India has been
integrating its economy with the world economy. Recently, the Chief statistical
officer of India dropped a bombshell when he announced that India has emerged as the
fastest growing economy of the world, in so much as its GDP growth had touched
7.6% during 2015-16 while in Q4 it has garnered 7.9%. This starling
announcement made country’s leading Economists, analysts, experts, and even
Reserve Bank of India sit up in astonishment.
The bulk of country’s
GDP growth had soured to Rs 2.14 lakh Crores in 2015-16 while the figure during
the previous fiscal was Rs 35,284 Cr. Government sources point out to the huge
difference due to differences in national income under production method and
expenditure method and varied interpretation of data.
Manufacturing sector
is said to have grown by 8.1% at current prices. However, it is not matched by
the growth in industrial production (IIP) which is stated to be around 2.4%.

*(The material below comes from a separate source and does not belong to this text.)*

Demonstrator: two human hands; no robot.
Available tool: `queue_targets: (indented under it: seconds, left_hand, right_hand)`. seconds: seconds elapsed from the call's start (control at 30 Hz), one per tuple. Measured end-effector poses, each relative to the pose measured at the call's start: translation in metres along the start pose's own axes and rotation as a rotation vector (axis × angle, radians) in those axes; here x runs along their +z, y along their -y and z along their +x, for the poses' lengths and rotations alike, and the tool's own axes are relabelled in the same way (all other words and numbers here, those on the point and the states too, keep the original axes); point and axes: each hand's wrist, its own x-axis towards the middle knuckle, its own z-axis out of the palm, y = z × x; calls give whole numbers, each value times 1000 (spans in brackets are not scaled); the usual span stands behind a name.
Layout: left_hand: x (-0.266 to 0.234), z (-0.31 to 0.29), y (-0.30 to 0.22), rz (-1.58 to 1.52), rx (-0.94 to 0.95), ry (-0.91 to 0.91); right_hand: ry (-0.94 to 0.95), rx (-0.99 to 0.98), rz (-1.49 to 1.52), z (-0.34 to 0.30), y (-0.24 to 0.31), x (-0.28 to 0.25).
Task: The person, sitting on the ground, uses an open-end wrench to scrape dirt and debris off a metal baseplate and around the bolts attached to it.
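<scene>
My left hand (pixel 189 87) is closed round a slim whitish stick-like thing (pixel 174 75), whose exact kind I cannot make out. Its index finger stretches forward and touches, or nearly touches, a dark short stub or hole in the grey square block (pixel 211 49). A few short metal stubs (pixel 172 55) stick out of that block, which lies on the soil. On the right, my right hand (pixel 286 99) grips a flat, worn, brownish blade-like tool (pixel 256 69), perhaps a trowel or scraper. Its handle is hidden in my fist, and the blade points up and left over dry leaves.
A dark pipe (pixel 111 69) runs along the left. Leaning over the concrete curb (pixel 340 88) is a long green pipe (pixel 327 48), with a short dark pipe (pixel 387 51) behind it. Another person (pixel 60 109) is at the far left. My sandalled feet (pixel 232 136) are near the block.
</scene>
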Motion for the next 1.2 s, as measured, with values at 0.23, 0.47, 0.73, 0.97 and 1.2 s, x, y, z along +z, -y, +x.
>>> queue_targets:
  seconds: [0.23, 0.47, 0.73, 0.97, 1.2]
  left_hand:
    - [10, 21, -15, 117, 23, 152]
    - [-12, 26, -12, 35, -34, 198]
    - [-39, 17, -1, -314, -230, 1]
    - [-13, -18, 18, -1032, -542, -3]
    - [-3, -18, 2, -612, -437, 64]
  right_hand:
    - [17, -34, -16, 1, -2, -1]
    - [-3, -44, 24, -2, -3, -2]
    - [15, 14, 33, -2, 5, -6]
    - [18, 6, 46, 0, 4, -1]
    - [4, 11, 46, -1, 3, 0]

How could manufacturing growth be strong against weak exports which have been
contracting month after month?
If private
consumption grew astronomically as contended by government data, Why are most
of the balance sheets of Corporate India showed little or no growth and reduced
realization and low operating profits? Corporate balance sheets are stressed.
Exports, a barometer of growth sulked, posting negative growth over a period of
last 15 months. Adverse global trends do not augur a smooth ride for Indian
exports which did not reach the desired target! Jobs have fallen, investments
have been slow to come by, disinvestment far below the anticipated target, etc.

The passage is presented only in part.